→ **Data**:
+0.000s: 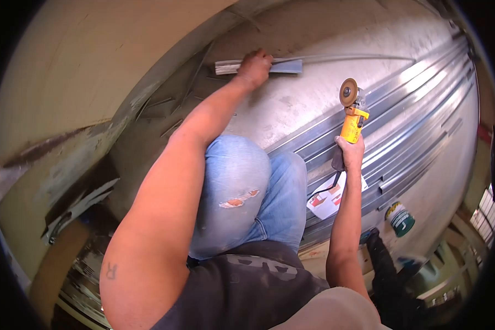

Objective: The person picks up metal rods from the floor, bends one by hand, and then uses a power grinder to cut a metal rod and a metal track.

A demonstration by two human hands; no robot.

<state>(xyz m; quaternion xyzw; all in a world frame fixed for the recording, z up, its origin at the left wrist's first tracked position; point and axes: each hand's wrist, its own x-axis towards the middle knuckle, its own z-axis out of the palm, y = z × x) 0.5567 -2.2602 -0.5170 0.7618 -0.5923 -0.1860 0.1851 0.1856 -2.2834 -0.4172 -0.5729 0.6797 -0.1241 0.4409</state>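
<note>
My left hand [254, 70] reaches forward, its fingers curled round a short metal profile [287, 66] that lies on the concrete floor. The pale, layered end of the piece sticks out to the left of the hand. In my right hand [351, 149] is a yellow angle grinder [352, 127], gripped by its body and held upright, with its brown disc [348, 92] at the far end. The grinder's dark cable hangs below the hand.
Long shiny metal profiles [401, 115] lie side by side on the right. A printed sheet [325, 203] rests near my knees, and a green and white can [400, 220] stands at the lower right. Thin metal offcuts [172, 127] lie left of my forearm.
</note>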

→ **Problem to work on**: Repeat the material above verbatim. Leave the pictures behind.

→ **Written response**:
+0.000s: 

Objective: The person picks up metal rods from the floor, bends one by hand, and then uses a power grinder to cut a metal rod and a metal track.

A demonstration by two human hands; no robot.

<state>(xyz m; quaternion xyzw; all in a world frame fixed for the recording, z up, its origin at the left wrist's first tracked position; point and axes: each hand's wrist, its own x-axis towards the middle knuckle, its own z-axis out of the palm, y = z × x) 0.5567 -2.2602 -0.5170 0.7618 -0.5923 -0.1860 0.1851 0.1856 -2.2834 -0.4172 -0.5729 0.6797 -0.1241 0.4409</state>
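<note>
My left hand [254, 70] reaches forward, its fingers curled round a short metal profile [287, 66] that lies on the concrete floor. The pale, layered end of the piece sticks out to the left of the hand. In my right hand [351, 149] is a yellow angle grinder [352, 127], gripped by its body and held upright, with its brown disc [348, 92] at the far end. The grinder's dark cable hangs below the hand.
Long shiny metal profiles [401, 115] lie side by side on the right. A printed sheet [325, 203] rests near my knees, and a green and white can [400, 220] stands at the lower right. Thin metal offcuts [172, 127] lie left of my forearm.
</note>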

With that, the exercise is finished.